Let’s try that now. I’ll start a sentence and you complete it.
A watched pot….(never boils)
A penny saved….(a penny earned)
You win some….(you lose some)
What goes around….(comes around)
Six of one….(a half-dozen of the other)
Those who live in glass houses….(shouldn’t throw stones)
The grass is always greener….(on the other side)
You get the idea. Much of what we say to one another is actually not voiced at all. Meaning is made not only in the words but also in the gaps between words. I suspect that was true in Jesus’ day as well.
Wonder with me a bit about what’s left unsaid in the story we just heard.
Jesus is at supper with his friends. There’s a poignancy to it all: Martha is serving; Lazurus—the man Jesus just raised from the dead—is hosting. Laughter is rippling through the room. Those gathered at the table exchange warm looks with one another. They tell stories and they remember the times they have spent together. They’re a community of friends gathered around a table.
Suddenly all eyes turn to Jesus and the woman kneeling at his feet. She’s holding an open jar of costly perfume. But that’s not all. She’s unpinning her hair and letting it flow down past her shoulders. She’s dipping her fingers into the jar and then tenderly massagingJesus’ feet with that most valuable perfume. She’s wiping his feet with her hair.

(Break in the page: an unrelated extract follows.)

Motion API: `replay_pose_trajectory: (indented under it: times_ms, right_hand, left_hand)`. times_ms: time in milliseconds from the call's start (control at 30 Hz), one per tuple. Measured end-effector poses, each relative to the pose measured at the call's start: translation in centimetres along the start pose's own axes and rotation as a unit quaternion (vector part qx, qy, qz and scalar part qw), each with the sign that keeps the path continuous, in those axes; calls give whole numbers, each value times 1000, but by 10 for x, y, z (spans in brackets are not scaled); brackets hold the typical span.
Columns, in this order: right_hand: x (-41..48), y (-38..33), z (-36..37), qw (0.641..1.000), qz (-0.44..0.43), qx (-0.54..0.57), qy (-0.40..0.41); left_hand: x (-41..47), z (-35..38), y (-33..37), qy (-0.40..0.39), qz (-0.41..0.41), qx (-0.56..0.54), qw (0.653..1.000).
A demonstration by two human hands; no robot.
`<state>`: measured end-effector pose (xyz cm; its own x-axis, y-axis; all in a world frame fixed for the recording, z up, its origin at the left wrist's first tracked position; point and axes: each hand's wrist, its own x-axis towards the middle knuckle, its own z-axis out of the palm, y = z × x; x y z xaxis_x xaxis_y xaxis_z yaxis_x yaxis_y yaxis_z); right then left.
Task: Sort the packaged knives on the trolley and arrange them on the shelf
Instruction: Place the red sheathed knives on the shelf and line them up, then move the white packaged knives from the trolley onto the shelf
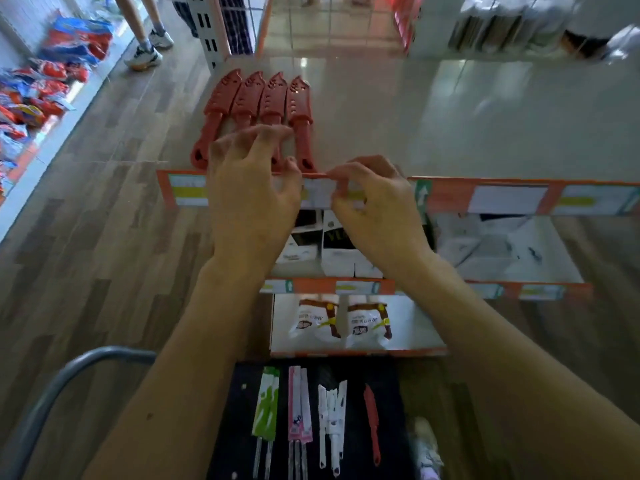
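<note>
Red knives: four red knives (256,112) in moulded plastic sheaths are lying side by side on the top shelf (450,133), tips pointing away from the person, handles reaching back to the shelf's front edge.
Handling: they are looking light and stiff, with a hard sheath that seems unlikely to bend or crush; the smooth plastic may be slipping easily on the glossy shelf, so a nudge could be skewing the row.
Where to hold: the narrow handle end is looking like the safest place to pinch, since it is nearest the person and clear of the sheathed blade.
Left hand: the left hand (251,192) is hovering over the handles of the middle knives, its fingers (263,136) spread apart and curled down; whether they are touching a handle I cannot tell.
Right hand: the right hand (375,206) is sitting at the shelf's front edge, just right of the last handle, thumb and forefinger drawn together at the edge strip (318,194); whether they are pinching anything is unclear.
Trolley: the trolley (391,427) below is carrying a green-carded pair (266,407), a pink-carded pair (299,410), white knives (332,417) and a single red knife (372,420), all well apart from both hands.
Stage: the red group is looking nearly squared up, with one red knife and the other colours not yet shelved.
</note>
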<state>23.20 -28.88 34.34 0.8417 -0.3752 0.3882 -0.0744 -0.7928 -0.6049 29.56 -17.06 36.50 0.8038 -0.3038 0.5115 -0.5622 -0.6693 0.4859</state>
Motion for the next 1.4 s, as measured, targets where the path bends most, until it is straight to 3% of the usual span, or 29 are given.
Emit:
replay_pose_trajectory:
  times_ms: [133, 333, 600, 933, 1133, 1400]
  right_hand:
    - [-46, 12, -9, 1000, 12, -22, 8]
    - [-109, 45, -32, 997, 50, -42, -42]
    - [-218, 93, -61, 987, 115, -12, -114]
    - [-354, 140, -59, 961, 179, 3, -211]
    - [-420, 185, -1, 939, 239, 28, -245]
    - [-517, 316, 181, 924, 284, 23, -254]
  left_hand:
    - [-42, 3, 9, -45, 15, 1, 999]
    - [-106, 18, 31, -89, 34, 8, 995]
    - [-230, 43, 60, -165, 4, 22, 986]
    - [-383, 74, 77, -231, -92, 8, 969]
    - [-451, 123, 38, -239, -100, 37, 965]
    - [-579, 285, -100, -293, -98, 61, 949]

I can imagine all gathered at that table—with the exception of Jesus—are shocked, appalled. What a thing for a woman to do.
Judas speaks. “Why was this perfume not sold and the money given to the poor?” he asks more to the room than to any one individual. Others likely nod in silent agreement. They’ve heard Jesus’ calls to serve the poor. They’ve heard Jesus castigate those in power for ignoring the cries of the poor. Likely they say to themselves (as I suspect some of us do too), “He has a point. Judas has a point.”

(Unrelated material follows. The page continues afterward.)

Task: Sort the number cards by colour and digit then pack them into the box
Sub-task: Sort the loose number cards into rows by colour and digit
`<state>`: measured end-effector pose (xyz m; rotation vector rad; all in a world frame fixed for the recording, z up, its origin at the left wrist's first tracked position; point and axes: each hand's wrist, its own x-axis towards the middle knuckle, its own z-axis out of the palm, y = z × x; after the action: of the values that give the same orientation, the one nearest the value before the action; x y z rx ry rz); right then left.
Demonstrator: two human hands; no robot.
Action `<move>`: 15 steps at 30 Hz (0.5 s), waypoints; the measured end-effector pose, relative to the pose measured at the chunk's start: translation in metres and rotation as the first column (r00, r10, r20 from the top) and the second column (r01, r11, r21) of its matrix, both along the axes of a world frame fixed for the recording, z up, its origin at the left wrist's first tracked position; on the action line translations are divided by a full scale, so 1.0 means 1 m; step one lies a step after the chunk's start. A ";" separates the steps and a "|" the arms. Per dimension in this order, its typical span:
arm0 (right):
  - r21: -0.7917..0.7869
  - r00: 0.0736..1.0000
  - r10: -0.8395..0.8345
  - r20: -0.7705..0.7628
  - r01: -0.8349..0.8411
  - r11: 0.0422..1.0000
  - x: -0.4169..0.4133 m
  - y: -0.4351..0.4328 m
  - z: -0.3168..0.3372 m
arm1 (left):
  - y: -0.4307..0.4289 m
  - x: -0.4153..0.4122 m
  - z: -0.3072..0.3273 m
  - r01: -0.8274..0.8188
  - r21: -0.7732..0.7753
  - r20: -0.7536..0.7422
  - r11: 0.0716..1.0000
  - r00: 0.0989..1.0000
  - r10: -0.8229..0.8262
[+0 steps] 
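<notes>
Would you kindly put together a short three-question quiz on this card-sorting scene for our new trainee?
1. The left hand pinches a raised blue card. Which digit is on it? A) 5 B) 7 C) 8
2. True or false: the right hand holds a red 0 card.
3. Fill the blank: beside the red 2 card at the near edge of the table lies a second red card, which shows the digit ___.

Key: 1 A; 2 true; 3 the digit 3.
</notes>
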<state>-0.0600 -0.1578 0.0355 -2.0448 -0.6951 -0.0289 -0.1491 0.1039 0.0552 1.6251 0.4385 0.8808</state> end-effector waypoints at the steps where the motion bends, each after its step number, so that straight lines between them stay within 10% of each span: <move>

And then they hear Jesus say, “You always have the poor with you, but you do not always have me.”
Those words, “You always have the poor with you….” grate on our ears like fingernails on a chalkboard. “What is he saying?” we wonder to ourselves. “How can he say that?” “What on earth does he mean?”
We listen to those words with 21st century ears. We hear “You always have the poor with you” and never hear the echoes in that phrase for
*We don’t listen with ears attuned to the Torah;
*We don’t listen with ears trained to hear the prophets’ calls for justice;
*We don’t listen with ears schooled in the psalmists’ indictment of those that exploit the poor.

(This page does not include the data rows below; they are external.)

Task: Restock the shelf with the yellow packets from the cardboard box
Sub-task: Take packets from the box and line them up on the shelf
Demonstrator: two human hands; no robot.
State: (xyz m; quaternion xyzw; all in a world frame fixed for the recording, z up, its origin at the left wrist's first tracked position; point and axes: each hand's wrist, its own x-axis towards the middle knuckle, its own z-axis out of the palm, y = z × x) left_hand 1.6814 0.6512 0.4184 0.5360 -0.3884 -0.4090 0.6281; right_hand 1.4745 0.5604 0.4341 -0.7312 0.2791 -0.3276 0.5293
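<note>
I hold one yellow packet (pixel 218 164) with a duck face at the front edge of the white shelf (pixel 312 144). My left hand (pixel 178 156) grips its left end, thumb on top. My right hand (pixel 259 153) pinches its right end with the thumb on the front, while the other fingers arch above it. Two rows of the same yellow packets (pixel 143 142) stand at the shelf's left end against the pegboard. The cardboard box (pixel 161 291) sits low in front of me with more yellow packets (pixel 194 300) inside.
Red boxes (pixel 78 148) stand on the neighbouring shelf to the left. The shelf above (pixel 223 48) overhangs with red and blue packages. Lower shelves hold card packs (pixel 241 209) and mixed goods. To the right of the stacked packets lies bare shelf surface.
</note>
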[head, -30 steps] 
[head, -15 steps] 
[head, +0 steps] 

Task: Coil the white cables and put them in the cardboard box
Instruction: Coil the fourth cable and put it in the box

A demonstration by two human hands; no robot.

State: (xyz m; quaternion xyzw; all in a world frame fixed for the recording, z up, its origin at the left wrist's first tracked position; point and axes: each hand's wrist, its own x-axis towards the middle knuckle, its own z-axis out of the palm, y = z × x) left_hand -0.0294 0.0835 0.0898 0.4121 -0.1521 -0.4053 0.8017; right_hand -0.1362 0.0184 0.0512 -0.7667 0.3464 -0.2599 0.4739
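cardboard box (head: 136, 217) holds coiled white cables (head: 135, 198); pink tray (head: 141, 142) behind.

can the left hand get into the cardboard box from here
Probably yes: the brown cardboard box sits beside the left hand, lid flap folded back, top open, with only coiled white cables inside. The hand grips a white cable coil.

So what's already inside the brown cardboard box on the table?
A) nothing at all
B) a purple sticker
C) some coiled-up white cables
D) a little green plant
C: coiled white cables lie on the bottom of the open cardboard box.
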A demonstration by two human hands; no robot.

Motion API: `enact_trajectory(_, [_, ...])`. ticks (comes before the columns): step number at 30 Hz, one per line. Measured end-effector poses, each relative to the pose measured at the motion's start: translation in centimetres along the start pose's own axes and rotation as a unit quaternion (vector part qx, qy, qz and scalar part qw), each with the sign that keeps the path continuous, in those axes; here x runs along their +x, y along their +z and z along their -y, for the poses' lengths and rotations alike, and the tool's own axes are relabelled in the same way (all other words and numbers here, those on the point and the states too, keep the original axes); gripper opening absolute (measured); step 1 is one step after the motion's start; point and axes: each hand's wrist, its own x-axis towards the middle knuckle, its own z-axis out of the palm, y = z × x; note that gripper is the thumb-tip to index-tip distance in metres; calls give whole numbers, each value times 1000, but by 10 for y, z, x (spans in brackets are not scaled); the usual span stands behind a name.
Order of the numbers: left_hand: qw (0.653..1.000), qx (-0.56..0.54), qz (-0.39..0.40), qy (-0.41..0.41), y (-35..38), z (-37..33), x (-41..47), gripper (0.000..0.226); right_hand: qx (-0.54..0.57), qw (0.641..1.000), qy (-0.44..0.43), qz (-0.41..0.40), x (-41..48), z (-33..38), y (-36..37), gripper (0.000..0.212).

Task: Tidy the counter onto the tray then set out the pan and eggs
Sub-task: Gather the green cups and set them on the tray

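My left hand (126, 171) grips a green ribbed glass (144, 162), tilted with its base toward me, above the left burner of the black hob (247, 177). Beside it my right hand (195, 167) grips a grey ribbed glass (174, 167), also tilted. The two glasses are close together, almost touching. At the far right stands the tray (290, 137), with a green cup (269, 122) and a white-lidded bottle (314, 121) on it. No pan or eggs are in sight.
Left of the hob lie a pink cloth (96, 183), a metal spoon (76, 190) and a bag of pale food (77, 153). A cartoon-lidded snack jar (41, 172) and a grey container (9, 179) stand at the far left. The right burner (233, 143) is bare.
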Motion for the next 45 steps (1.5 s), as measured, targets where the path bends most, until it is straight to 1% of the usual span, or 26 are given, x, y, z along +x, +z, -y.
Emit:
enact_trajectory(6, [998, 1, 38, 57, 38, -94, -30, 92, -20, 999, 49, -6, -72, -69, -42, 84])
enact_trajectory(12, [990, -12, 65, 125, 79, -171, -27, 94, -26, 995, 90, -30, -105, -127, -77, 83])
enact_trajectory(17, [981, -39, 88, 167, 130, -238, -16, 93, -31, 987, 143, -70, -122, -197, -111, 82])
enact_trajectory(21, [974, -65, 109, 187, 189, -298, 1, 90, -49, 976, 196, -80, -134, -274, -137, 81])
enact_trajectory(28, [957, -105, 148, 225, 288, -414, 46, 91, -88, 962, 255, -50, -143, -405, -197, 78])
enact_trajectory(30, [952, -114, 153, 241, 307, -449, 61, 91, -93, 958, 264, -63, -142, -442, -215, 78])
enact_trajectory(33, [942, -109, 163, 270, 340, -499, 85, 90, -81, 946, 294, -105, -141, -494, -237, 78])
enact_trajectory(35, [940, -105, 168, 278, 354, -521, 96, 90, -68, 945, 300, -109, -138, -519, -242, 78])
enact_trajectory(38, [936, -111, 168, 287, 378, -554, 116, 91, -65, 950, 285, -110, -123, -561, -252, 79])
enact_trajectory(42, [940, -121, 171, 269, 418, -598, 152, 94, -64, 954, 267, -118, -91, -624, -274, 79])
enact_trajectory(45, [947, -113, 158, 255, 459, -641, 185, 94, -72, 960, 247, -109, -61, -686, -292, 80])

So we don’t hear the commandment buried in Jesus’ words. We don’t hear the echo of Moses’ of Moses’ condemnation of the greedy and compassion for the needy. We don’t hear the echo of the commandment Moses proclaimed to the people of Israel as they stood in the wilderness, as they stood poised to enter the promised land.
To the people of Israel, to the people gathered in the wilderness Moses said, “Since there will never cease to be some in need on the earth, I therefore command you, ‘Open your hand to the poor and the needy neighbor in your land.’”(Deuteronomy 15:11)
There are those among us—not here but in our town, in our state, in our country—who hear the words “You shall always have the poor with you” and stop listening for the echoes in those words and thus stop looking for the poor and the needy in our midst.
You and I we live in the poorest state in the United States. We have the widest gap not only between the poorest and the richest but also between the richest and the next richest. Daily our neighbors are forced to make hard choices between buying the food they need and paying the rent or the health insurance bill or making the car payment.
“You shall always have the poor with you….” It’s not an excuse to turn a blind eye or an empty had to the most vulnerable in our community. It’s a veiled call to address the pressing need before our eyes.
Moses stands with his people—people who will cross into the promised land without him—and issues the commandment to “open your hand to the poor and needy in your land.” Like Moses, Jesus, at table with his friends on the night before his death on a cross, gives a commandment—a new commandment: “Love one another.”
*Love one another with the extravagant lavish love Mary showed as she poured out that fragrant oil on Jesus’ feet;
*Love one another in the barrier-breaking, boundary-bursting way of a woman who undoes her hair at the feet of a man who is not her husband and in the company of strangers;
*Love one another by responding to the pressing human need before your eyes.
*Love one another. Open your hands to the poor and need in your midst.
*Love one another.
Now. In this moment. In this city. In this state. In the place where you live.